To say Russians don’t drive well isn’t an understatement, it’s a massive one. When I say this, I mean, they drive like lunatics. To them, there is no Highway Code. Imagine Mad Max 2, then multiply the amount of cars by a billion. It literally is Lada eat Lada out there. ‘Get out my way, bitch or I’ll make you wish you were never born’ is a friendly way of putting it. The coach nearly crashes twice on the way because of these spectacular stunt driver types on the roads, a car missing its front doors jutting from lane to lane jumping without any indication in a beat up 1950s piece-of-shit-mobile, with, I kid you not, tables strapped on top of its roof.

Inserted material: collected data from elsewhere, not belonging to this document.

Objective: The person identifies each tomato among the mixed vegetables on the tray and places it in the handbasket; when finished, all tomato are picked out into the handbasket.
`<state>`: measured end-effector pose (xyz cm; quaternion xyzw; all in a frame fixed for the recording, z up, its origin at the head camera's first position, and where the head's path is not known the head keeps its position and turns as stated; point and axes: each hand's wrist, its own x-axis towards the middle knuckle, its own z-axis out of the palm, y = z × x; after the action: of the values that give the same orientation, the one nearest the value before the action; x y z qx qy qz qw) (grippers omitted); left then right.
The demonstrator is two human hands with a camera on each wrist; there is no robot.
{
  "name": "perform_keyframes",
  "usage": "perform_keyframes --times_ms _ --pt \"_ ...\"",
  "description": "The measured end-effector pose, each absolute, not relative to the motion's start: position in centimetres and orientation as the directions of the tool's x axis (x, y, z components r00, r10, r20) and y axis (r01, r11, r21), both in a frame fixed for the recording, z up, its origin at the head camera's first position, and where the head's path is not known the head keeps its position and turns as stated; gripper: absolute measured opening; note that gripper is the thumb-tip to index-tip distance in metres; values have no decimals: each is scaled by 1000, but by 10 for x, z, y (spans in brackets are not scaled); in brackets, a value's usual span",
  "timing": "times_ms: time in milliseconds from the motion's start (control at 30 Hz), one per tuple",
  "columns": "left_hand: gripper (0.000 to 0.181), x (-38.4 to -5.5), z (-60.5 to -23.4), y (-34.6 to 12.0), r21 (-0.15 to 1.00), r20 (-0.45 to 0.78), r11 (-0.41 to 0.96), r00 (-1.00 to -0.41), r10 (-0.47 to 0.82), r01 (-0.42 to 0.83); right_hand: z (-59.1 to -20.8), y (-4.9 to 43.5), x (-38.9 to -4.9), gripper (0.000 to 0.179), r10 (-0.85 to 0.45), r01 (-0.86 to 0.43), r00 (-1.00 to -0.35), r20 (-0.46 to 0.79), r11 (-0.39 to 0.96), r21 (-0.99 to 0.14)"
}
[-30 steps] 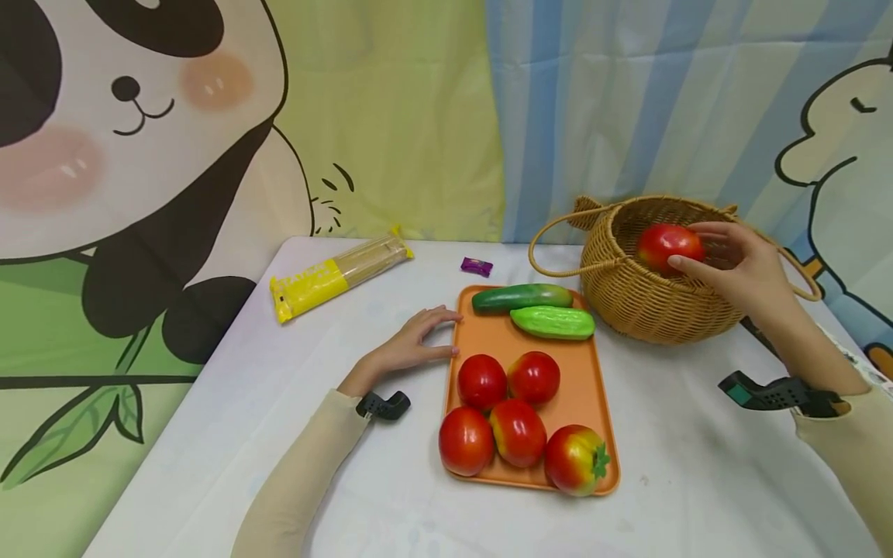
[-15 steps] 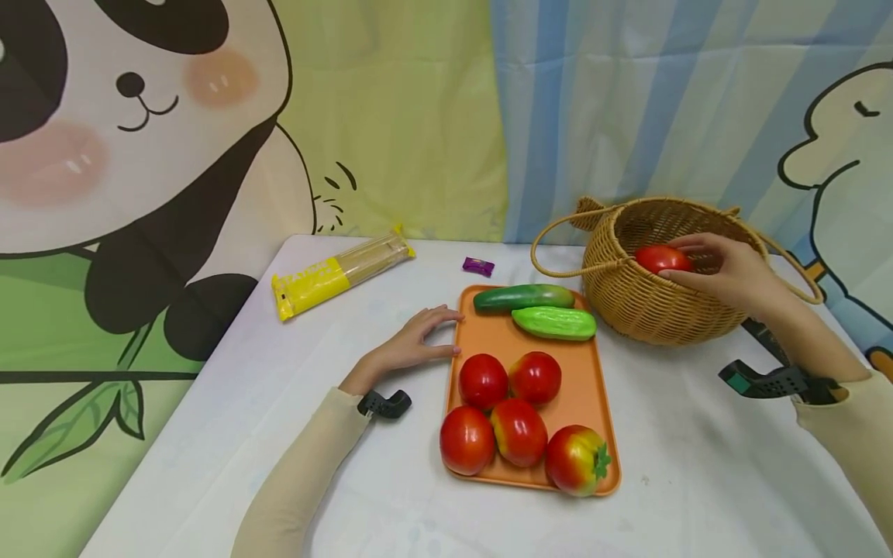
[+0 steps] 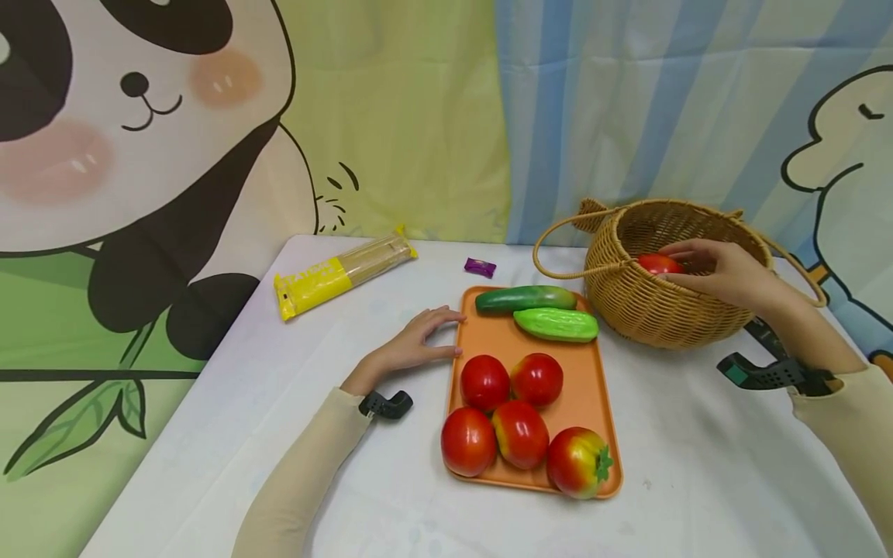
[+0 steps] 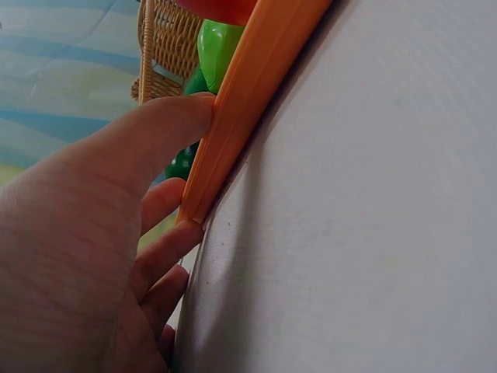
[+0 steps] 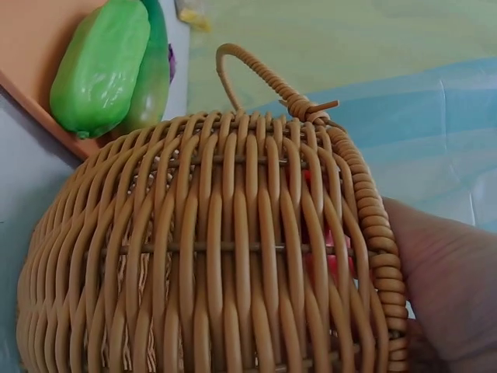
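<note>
My right hand (image 3: 732,273) reaches over the rim of a wicker basket (image 3: 666,314) and holds a red tomato (image 3: 657,263) just inside it, thumb on the near side. In the right wrist view, the basket's weave (image 5: 221,249) hides most of that tomato, and only red patches show through. My left hand (image 3: 410,343) touches the left edge of an orange tray (image 3: 575,380) with thumb and fingertips, fingers loosely extended. The left wrist view shows those fingertips against the tray's side wall (image 4: 241,101). Several tomatoes (image 3: 520,434) lie on the tray's near half.
A dark green cucumber (image 3: 525,299) and a light green, ridged cucumber-like vegetable (image 3: 556,324) lie at the tray's far end. Behind it is a small purple wrapped candy (image 3: 480,267). A yellow noodle packet (image 3: 345,275) lies farther left. The basket's handle (image 3: 551,271) hangs out towards the tray.
My right hand has lowered the tomato from above the basket's rim to inside it, so less of it shows. The left hand has stayed at the tray's edge.
</note>
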<state>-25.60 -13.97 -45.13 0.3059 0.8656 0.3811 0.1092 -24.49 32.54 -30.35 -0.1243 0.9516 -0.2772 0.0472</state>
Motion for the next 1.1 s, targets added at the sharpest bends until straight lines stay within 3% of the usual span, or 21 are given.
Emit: perform_keyframes --times_ms 633,1100 --pt "58 -255 -450 -139 727 30 532 -795 605 433 -314 328 -233 37 -238 -288 -957 164 751 -595" --pt "59 -255 -450 -139 727 45 523 -791 610 445 -316 320 -226 37 -114 -241 -967 226 684 -688"
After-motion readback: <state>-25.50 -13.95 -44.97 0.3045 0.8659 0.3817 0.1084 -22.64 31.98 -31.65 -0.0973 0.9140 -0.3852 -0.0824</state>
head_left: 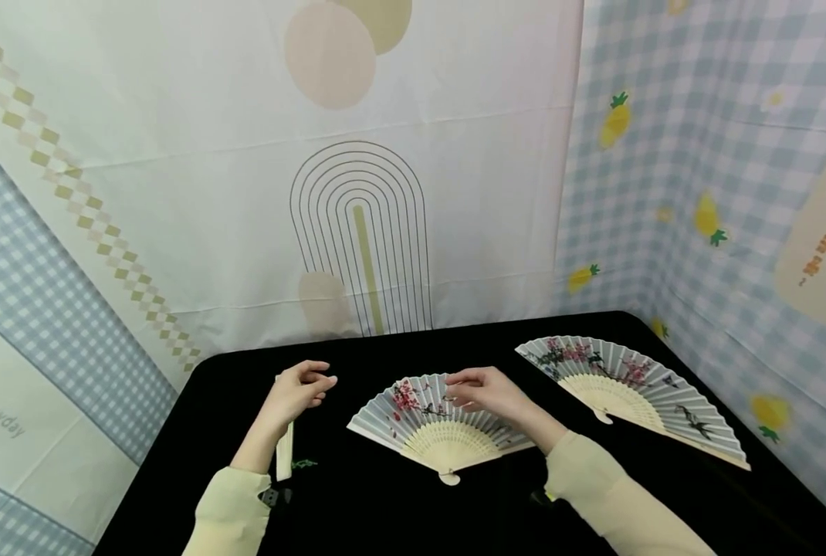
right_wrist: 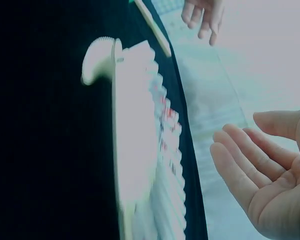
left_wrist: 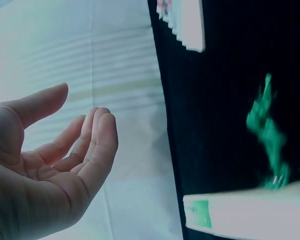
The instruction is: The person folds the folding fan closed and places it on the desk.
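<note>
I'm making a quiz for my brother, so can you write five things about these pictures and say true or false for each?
1. The left hand and the right hand are both empty. True.
2. The middle fan and the right-side fan are spread open. True.
3. Both fans lie on something white. False: the tabletop is black.
4. A tassel lies between the open fans. False: the green tassel lies left of both.
5. The right-side fan shows pink flowers. True.
</note>
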`<state>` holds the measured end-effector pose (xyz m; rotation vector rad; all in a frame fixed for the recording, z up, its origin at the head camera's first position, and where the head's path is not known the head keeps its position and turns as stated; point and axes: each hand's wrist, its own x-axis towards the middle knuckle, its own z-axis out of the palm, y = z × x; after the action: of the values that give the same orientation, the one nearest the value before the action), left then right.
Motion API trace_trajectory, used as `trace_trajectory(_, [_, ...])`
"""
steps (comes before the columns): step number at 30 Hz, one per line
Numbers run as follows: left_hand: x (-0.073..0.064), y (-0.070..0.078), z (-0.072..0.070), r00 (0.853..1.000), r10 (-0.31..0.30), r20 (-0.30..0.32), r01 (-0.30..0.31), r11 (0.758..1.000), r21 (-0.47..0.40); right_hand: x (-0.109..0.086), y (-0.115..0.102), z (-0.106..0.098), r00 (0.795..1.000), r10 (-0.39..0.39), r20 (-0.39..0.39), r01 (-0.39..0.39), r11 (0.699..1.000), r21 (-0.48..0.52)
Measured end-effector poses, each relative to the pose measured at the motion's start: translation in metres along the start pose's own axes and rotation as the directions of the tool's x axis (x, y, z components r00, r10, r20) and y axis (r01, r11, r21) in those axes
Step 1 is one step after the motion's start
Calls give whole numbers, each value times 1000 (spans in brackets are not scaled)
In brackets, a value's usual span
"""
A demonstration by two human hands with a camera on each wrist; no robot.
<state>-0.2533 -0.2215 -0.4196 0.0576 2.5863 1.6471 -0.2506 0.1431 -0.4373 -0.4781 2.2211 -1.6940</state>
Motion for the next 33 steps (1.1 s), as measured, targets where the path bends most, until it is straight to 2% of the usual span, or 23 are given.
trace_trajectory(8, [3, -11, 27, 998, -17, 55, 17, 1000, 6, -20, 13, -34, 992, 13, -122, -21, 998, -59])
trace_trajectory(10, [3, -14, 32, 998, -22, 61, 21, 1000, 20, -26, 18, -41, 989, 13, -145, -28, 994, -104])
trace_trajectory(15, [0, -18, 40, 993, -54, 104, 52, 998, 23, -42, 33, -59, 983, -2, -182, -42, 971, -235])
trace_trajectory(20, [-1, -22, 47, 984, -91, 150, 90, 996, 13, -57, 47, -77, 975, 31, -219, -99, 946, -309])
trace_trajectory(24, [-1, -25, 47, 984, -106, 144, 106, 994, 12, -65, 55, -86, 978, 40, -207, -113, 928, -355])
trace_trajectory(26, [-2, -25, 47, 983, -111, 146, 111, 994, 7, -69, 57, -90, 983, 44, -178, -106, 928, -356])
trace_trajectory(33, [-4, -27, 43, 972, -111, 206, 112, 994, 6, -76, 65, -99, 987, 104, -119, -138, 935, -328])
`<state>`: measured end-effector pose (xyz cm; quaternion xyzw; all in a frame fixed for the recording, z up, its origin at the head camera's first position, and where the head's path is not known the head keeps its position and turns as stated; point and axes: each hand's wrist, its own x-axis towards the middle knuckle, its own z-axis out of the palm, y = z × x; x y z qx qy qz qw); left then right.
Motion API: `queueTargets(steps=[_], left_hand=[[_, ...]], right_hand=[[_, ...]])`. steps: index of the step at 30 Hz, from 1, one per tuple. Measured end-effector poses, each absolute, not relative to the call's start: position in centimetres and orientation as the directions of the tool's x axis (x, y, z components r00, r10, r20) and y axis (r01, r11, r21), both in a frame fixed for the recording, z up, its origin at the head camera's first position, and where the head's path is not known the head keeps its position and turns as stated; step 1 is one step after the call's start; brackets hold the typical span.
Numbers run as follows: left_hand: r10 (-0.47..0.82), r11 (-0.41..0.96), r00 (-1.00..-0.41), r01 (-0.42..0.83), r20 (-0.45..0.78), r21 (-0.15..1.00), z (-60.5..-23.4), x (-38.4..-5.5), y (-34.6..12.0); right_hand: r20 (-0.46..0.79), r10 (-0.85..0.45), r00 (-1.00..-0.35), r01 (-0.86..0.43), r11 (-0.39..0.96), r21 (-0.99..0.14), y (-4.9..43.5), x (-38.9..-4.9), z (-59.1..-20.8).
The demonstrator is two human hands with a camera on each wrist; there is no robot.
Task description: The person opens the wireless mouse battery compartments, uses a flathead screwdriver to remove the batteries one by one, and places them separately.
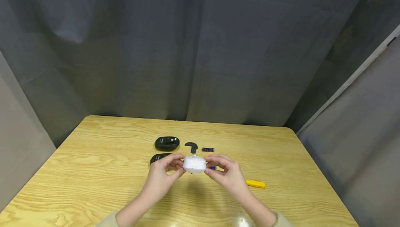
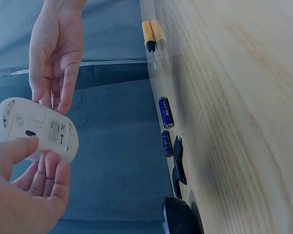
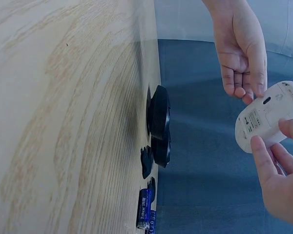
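Note:
A white computer mouse (image 1: 194, 164) is held up over the table between both hands. My left hand (image 1: 160, 177) pinches one end of it, and my right hand (image 1: 229, 178) grips the opposite end, thumb and fingers at the edge. Both wrist views show its underside, with a dark sensor hole, printed label and flat panel. In the left wrist view the left thumb lies on that underside, close to the sensor hole. Behind the hands lie two black mice, the rear one (image 1: 167, 143) in full view and the nearer one (image 1: 158, 157) partly covered by the left hand.
Black cover pieces (image 1: 192, 147) lie beyond the white mouse. Next to them is a blue battery (image 1: 208, 149); another battery (image 1: 213, 168) is partly hidden by the right hand. A yellow-handled screwdriver (image 1: 256, 184) rests to the right. Grey curtains surround the wooden table (image 1: 93, 157).

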<state>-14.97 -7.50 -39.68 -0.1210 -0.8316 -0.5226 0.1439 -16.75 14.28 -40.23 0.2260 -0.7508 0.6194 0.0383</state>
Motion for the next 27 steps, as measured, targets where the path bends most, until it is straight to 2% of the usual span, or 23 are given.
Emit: queueTargets(steps=[10, 17, 27], left_hand=[[0.059, 0.42, -0.952, 0.297, 0.301, 0.857, -39.69, -14.75, -7.6], [0.07, 0.387, -0.961, 0.272, 0.266, 0.881, -39.75, -14.55, -7.77], [0.129, 0.207, -0.976, 0.199, 0.175, 0.958, -39.88, -14.32, -7.76]], right_hand=[[0.22, -0.248, -0.943, -0.271, 0.194, -0.943, 14.26, -16.45, -39.95], [0.218, -0.267, -0.939, -0.259, 0.129, -0.957, 14.26, -16.31, -39.91], [0.232, -0.315, -0.92, -0.259, 0.044, -0.965, 14.22, -16.23, -40.39]])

As we move from mundane and crap countryside into urbanized areas, the amount of these Mad Max wannabes multiply like flies around a turd, with taxis simply are shells, two to three doors and a few under pressured tires. Road rage is putting it lightly. Honestly, Ben Hur ain’t got shit on Russia. As we enter St. Petersberg, I start to gaze at the eccentricity and bombasticity of the brilliant architecture, the immense space filled and surrounded by noise, commotion and light. I’m for the first in many times on this trip, literally stunned.


However, what stuns me the most isn’t the drivers. It isn’t this stench of 1970s. It isn’t even the whole Twisted Metal feel of the roads and the insane car skills on display, no. What shocks me happens directly outside my hotel. As we arrive near the entrance of the hotel, a huge beige block of glass and concrete, we all bear witness to some poor bastard lying on the ground in the middle of the road (No, no Tenacious D impressions, please.), who a mere 10 minutes before we arrives was hit by, yeah you guessed it, a Lada. 


His body lays sprawled on the floor, the most awkward position ever. A shattered and broken body left limp and alone, a mess of what was a man, not a single person trying to help him or go to see if he’s still breathing. He’s missing a shoe. 25 feet from where his body hit the ground, his shoe lays askew and upright against a sidewalk. I can’t believe it, I expected troika dancers, not a casualty from a hit and run.


But, once again, a story wouldn’t be without an ending. The final scene which caused everyone to laugh nervously wasn’t just the dead guy. It was the gypsy lady coming across to see if he’s alive, then taking his sprawled shopping and walking off without a care in the world. Welcome to Russia.